Голубой флизелиновый халат топорщился на Залевском.
– Что тебе принести из одежды? Пижаму?
– Белье, пижаму, джинсы и черный джемпер, – перечислял Залевский. – Носки и туфли не забудь. И шарф.
– Шарф-то зачем?
– Мне так будет привычней. Варе и Насте отправь розы. Я дам тебе адрес.
Шарф – это прекрасно, обрадовался финдиректор. Кажется, хореограф возвращается в жизни, начинает чувствовать ее вкус.
– Хорошо. Что-то еще?
– Да. Найди его. Попроси прийти.
– Может, не надо?
– Миша, пожалуйста.
– А сам позвонить ему ты не можешь?
– Нет. Я не хочу, чтобы все закончилось телефонным разговором.
– Бекетов говорил, что отпаивал его тут валерьянкой, когда он к тебе в первый день приехал.
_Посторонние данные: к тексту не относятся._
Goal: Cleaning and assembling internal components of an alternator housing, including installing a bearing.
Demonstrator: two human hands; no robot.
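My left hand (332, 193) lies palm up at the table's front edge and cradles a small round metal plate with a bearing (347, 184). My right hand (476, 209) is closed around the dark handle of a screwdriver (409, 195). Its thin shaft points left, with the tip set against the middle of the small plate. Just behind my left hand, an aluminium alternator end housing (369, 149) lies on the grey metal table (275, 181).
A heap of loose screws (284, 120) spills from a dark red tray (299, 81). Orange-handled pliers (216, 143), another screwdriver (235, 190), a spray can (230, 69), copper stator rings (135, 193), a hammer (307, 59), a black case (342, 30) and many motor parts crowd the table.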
Он думает, что пацан – твой сын. Думал.
Залевский откинулся на подушки. Отвернулся к окну.
– Расскажи подробней, – попросил он.
– Ну, что рассказывать? – вздохнул финдиректор, сложив пухлые ручки. – Расстроился, что кровь у него не взяли: не подошла. Медсестра говорила, что плакал он, вроде. Но ты лучше спроси у Бекетова. Меня там не было.
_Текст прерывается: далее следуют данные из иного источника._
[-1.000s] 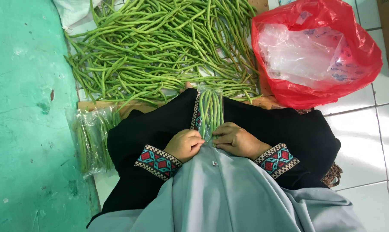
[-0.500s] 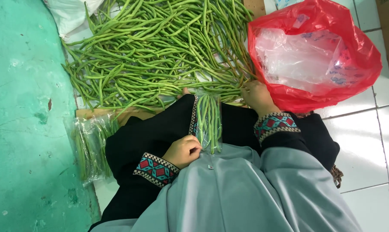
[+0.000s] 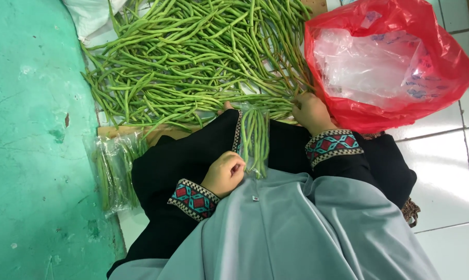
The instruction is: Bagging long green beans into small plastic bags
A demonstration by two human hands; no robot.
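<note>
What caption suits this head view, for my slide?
Left hand holds a clear bag of long beans; right hand reaches the loose bean pile.

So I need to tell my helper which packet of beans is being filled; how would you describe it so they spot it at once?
Start from the big heap of loose long beans on the floor. Just below it, on the black lap, lies a small clear bag of beans, gripped by the left hand. Unlike the filled packet by the green floor, it lies on the lap, in a hand.
</note>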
– Бекетов не говорит. Я спрашивал. Сказал только, что отвез его с девочками домой.
– Вот и не надо, значит. А я, дурак, проболтался. Отдыхай, книжку вон читай. Поправляйся, одним словом. Наши рвутся к тебе.
– Не надо пока наших. Я не готов.
Алтухер был задет тем обидным обстоятельством, что хореограф не спросил, как идут дела в театре. Задет и удручен. Неужели он совсем потерял интерес к профессии? Финдиректор ощутил сиротство.
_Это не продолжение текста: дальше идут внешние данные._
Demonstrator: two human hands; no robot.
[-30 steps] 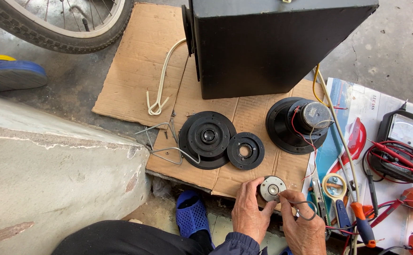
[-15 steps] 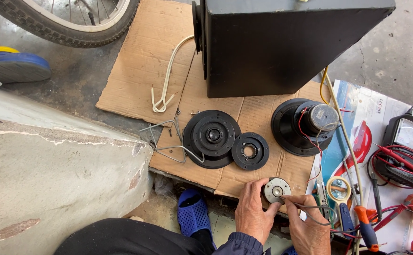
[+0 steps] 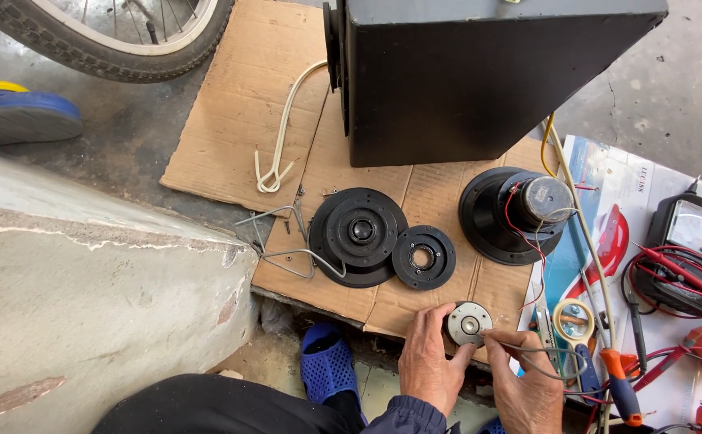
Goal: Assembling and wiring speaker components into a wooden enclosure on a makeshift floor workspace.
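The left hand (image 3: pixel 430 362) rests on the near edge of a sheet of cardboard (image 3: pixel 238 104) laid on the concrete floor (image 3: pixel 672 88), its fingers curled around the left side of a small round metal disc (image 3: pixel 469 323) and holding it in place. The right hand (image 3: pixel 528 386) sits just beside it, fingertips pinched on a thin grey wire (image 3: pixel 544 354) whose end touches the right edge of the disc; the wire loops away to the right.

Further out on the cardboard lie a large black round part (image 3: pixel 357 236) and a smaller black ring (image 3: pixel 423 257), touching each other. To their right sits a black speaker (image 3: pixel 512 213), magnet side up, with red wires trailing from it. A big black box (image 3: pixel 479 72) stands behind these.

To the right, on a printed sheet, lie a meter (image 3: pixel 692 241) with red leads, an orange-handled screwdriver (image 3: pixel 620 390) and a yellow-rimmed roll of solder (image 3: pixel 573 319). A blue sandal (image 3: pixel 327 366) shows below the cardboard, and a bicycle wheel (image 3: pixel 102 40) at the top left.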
Однажды Залевского навестил поэт. Пришел в красивой шляпе – настоящей Борсалино, принес пионы и бульон. Читал свои дивные стихи про одержимость и драгоценную радость. Ушел не попрощавшись. Просто ушел.
51
В полдень грянул веселый шумный ливень. Хореограф с тихим восторгом смотрел в окно на больничный запущенный сад, где, вспениваясь пузырями, вода неслась по асфальтированным дорожкам. В открытую фрамугу проникал запах жимолости, цветущей розовато-лиловым прямо под самым окном палаты. Вздрагивали мелкие узкие листочки под каплями дождя, отчего куст казался живым, трепещущим. Марин распахнул окно настежь, желая поскорее впустить в себя это плещущее веселье, вдыхал его полной грудью, но оно проваливалось куда-то в пустоту и не наполняло его радостью.